In order to address the limitations of previous studies and to form a basis for prospective clinical studies, our study aims to investigate:  (1) the differences in smartphone addiction and food addiction by age, gender, profession, educational level, income level, exercise level; (2) the relationship between food addiction and obesity in individuals with smartphone addiction; (3) the characteristics of smartphone use of individuals with food addiction; (4) whether the combination of smartphone addiction and food addiction triggers each other. 

Material and Methods

Approval was obtained from the local ethics committee before starting the study. Among 1247 patients, who were admitted to the Family Medicine Polyclinic between January 2017 and January 2018 for weight loss, 350 who met our criteria were informed about the study in accordance with the Helsinki Declaration, and 160 patients voluntarily wanted to participate in the study. The participants of the study were provided with a sociodemographic characteristics form, the Yale Eating Addiction questionnaire, and the smartphone addiction scale. They were ensured to fill in the forms on their own. They were assisted by the researcher in cases where they did not understand. Forty-seven patients were excluded from the study because they incompletely filled in the questionnaires. The study was completed with 113 patients. Those who were illiterate, pregnant and breastfeeding, those under the age of 18 years and over the age of 65 years, those with malignancy, endocrine disorder, diagnosed psychiatric disorder, those who do not use a smartphone, and those who do not want to fill in the questionnaire were excluded from the study. 

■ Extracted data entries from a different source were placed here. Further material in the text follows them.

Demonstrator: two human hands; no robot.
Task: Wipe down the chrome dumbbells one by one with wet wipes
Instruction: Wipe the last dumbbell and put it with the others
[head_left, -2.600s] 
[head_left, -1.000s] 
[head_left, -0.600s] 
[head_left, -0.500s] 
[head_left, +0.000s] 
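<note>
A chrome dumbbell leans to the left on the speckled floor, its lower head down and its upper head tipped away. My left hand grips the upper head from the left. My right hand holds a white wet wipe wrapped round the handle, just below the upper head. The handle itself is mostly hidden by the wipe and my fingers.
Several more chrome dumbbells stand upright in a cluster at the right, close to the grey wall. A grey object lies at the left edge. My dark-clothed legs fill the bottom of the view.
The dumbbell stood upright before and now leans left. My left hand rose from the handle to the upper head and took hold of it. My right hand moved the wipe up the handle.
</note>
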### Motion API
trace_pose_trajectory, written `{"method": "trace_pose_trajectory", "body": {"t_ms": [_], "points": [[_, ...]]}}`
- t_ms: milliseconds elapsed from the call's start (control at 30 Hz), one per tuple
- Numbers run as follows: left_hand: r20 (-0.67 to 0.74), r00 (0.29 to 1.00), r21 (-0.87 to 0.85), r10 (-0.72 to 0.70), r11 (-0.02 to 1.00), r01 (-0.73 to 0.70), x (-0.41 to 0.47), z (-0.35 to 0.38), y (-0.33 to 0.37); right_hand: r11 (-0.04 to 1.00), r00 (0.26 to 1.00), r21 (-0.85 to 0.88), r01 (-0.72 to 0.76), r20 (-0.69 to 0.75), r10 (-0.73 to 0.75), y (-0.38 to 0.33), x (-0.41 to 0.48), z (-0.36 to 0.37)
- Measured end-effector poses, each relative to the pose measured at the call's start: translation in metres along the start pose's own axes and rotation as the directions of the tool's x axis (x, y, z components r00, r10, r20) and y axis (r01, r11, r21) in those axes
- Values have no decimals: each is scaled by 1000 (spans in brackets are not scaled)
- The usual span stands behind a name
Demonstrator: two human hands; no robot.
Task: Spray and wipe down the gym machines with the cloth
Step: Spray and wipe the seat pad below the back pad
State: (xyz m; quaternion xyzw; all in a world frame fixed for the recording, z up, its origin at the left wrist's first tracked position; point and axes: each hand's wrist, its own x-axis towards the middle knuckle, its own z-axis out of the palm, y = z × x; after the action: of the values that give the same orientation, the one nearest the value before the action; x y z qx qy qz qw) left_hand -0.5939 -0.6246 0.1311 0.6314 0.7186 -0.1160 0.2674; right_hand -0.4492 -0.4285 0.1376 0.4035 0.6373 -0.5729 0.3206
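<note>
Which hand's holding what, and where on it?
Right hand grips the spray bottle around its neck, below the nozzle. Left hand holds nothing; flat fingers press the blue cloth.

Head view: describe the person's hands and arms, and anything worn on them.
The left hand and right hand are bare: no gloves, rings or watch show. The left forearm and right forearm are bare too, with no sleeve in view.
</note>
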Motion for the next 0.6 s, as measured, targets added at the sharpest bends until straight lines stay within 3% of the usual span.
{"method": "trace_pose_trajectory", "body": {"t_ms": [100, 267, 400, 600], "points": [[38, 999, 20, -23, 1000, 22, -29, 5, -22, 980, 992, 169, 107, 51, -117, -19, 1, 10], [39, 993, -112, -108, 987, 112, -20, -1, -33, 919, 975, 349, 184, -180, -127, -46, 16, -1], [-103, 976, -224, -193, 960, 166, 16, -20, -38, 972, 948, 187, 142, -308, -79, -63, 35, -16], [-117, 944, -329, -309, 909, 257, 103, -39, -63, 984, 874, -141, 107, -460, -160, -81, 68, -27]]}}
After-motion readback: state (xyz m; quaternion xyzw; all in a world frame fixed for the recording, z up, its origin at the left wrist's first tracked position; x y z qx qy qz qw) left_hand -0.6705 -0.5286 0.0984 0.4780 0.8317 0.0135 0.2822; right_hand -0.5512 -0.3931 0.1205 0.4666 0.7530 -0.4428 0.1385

Sociodemographic characteristics form: 

Gender, marital status, profession, monthly income, educational background, exercise habits, any previous dieting experiences, smoking, alcohol consumption, and chronic diseases were questioned using this form prepared by the researcher. 

Anthropometric measurements: 

The physical examination and anthropometric measurements of all patients (age, gender, height, weight, waist circumference, hip circumference, blood pressure) were performed by the researcher and recorded on the patient cards. Height (m) and weight (kg) were measured with the upper clothes taken off. Waist circumference was measured at the umbilical level between the iliac crest and lateral costa (cm).  Hip circumference was measured at the level of the trochanter major (cm). Body mass index (BMI) was calculated using the weight (kg)/height (m)2 formula. Those with a BMI of 25-29.9 kg/m2 were classified as overweight, those with a BMI of 30-34.9 kg/m2 as grade 1 obese, those with a BMI of 35-39.9 kg/m2 as grade 2 obese, and those with a BMI of 40.0 kg/m2 and above as grade 3 obese [15].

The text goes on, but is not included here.